Denver Office Market Faces Turbulence as The Hub Defaults

Naked Denver Staff
Mar 20
/
4 min read
Instagram image for Denver Office Market Faces Turbulence as The Hub Defaults

3660 Blake Street

Denver’s office market continues to face turbulence as The Hub, an eight-story office building in RiNo, has been surrendered to its lender, Ares Commercial Real Estate Management. The previous owners, Farallon Capital Management and Eagle Point Capital Partners, opted to return the property rather than extend their loan.

3660 Blake Street

According to CoStar, Farallon and Eagle Point purchased The Hub in September 2021 for $40.5 million, largely backed by a $37 million loan.

With leasing demand still slow to recover post-pandemic and interest rates making refinancing difficult, the owners chose to cut their losses. The price per square foot for the 115,700-square-foot property was approximately $350 at the time of purchase.

Farallon, with $39 billion in “flexible capital,” won’t feel much financial strain from this default, but it signals bigger concerns for Denver’s office market.

Despite modern amenities like a fitness center, EV charging stations, and outdoor terraces, The Hub remains largely vacant, reflecting struggles seen across the city. Denver’s office vacancy rate has climbed past 25%, per JLL, as hybrid work models and tech-sector downsizing weigh on demand. Leasing in RiNo and Cherry Creek remains active, but many tenants are reducing their footprints rather than expanding.

Aerial View

This default isn’t a residential foreclosure—tenants like The Colorado Trust, KTGY, and Solidcore aren’t necessarily leaving. However, the fact that a well-located, newer building is struggling suggests even Class A properties are vulnerable.

Adding further uncertainty, the Federal Reserve’s meeting on March 19, 2025, resulted in holding interest rates steady at 4.25% to 4.50%, citing increased economic uncertainty.

The Fed revised its 2025 projections, lowering GDP growth to 1.7% from 2.1% and raising inflation expectations to 2.7% from 2.5%, fueling concerns of stagflation—a combination of stagnant growth and rising inflation. Rising borrowing costs and tighter financial conditions could further pressure commercial real estate markets.

Aerial View

The challenges facing The Hub and the broader Denver office market are symptomatic of a shifting national landscape. Across the United States, commercial real estate is being reshaped by several converging factors, including technological advancements, changes in workforce preferences, and economic pressures.

Companies are prioritizing flexibility, which translates into shorter leases and a preference for office spaces that can be easily adapted to changing needs. In response, landlords are increasingly offering incentives such as shorter lease durations, flexible terms, and tenant improvement allowances to attract and retain tenants.
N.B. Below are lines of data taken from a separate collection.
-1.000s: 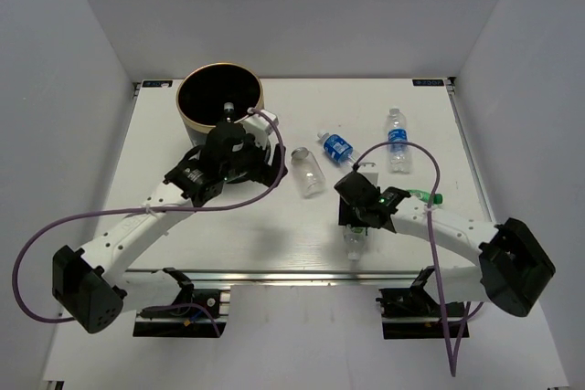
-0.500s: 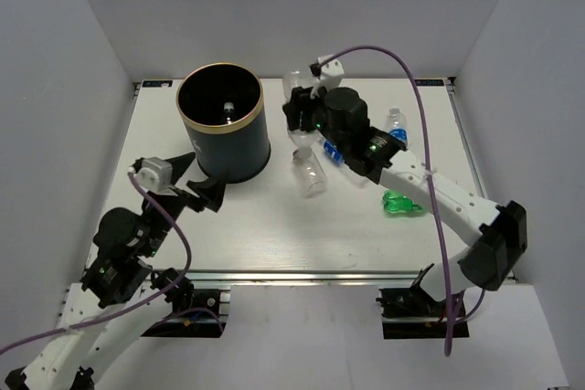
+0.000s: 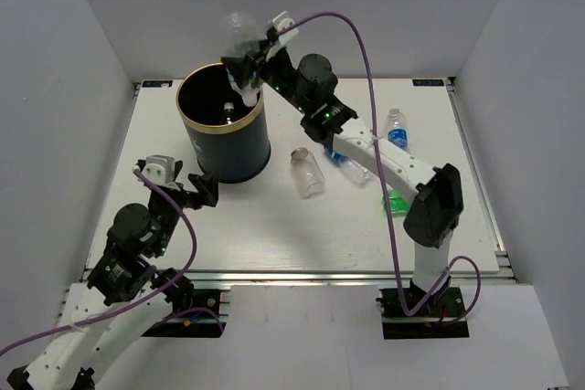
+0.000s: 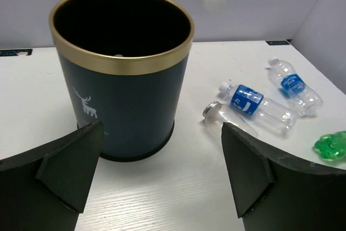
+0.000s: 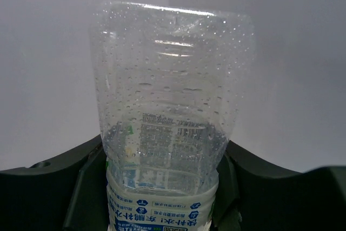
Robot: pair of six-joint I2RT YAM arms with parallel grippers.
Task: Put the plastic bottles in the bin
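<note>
1. Left claw (image 3: 194, 189), nearest, gapes wide and holds nothing; it faces the bin from the near side.
2. Mid-table lie a plain bottle (image 3: 309, 173), a blue-label bottle (image 4: 254, 104) just beside it, and a green bottle (image 4: 331, 145) further right.
3. The bin (image 4: 130, 96) stands upright at the far left.
4. Right claw (image 3: 245, 66), farthest, is clamped on the held bottle (image 5: 167, 106), which hangs cap down above the bin's far-right rim.
5. Best to bring the cap nearer the middle of the mouth, then part the jaws fully so it drops straight without clipping the rim.
6. Held bottle: thin, clear, ribbed, beaded with droplets, printed label. Bin: smooth dark cylinder, gold rim, white deer print. Table (image 3: 274, 235): white woodgrain.
</note>
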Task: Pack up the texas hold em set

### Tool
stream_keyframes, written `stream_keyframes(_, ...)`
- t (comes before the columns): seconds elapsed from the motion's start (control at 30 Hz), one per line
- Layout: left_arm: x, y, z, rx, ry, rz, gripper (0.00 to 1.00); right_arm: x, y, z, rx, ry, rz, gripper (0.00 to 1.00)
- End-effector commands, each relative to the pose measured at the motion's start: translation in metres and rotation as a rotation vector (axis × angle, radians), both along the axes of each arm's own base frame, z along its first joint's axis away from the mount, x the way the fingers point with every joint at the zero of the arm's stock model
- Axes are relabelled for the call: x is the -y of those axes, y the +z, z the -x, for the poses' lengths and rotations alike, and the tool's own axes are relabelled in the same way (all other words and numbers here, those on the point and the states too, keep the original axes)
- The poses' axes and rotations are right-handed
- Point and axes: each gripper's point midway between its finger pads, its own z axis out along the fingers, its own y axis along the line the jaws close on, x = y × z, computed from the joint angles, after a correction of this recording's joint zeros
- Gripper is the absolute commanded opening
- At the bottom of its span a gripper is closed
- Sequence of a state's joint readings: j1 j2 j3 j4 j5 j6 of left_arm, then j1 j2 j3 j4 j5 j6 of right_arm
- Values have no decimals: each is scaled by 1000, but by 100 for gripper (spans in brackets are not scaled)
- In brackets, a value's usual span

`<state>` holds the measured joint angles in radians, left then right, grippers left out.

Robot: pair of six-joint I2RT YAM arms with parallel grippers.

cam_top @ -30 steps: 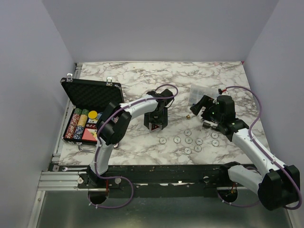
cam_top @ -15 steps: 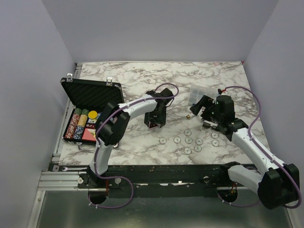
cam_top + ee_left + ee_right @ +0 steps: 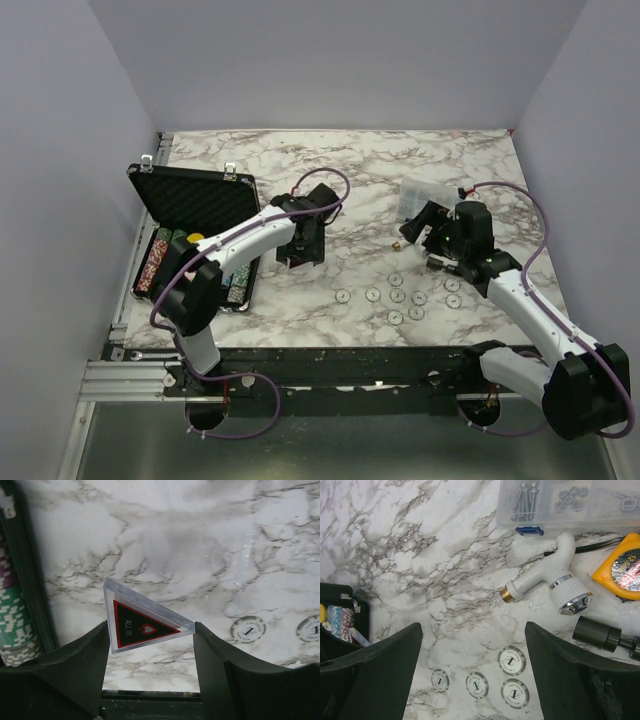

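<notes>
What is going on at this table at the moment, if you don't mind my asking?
The robot is packing up a poker set. The left gripper holds a clear triangular ALL IN marker between its fingers, above the marble table just right of the open black case, which already has coloured chips in it. The right gripper hovers open and empty over the right side, where several white round chips lie loose.

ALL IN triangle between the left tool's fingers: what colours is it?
The triangle is clear plastic with a black centre, red border and white lettering; the left wrist view shows it best.
</notes>
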<state>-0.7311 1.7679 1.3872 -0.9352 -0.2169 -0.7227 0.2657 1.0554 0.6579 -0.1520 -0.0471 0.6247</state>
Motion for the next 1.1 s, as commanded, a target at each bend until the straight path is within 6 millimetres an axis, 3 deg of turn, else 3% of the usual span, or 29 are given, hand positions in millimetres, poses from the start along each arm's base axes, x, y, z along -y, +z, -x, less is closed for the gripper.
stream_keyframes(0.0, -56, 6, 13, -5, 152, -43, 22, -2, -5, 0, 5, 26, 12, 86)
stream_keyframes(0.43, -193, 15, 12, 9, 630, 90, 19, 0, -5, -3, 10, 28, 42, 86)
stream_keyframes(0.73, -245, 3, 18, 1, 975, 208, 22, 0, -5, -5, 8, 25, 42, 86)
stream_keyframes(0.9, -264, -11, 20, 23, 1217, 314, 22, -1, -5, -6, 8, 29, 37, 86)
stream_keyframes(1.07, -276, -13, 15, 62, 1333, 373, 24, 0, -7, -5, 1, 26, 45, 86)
The rise of coworking spaces has further impacted demand for traditional office space. Operators of coworking facilities can offer the kind of agile working environments that many companies are seeking. This trend, along with the higher availability of sublease space, has added pressure on rental rates and vacancy levels.

Aerial View

While the return of The Hub to its lender highlights significant challenges, it also underscores the need for adaptability and innovation in the real estate sector.

The future will likely favor landlords and developers who can pivot to meet the changing demands of the market, whether through embracing technology, leveraging flexible workspaces, or enhancing the tenant experience with amenities and services that go beyond the traditional office setting. As economic conditions evolve, stakeholders in Denver and other markets will need to closely monitor trends and adjust strategies to remain competitive.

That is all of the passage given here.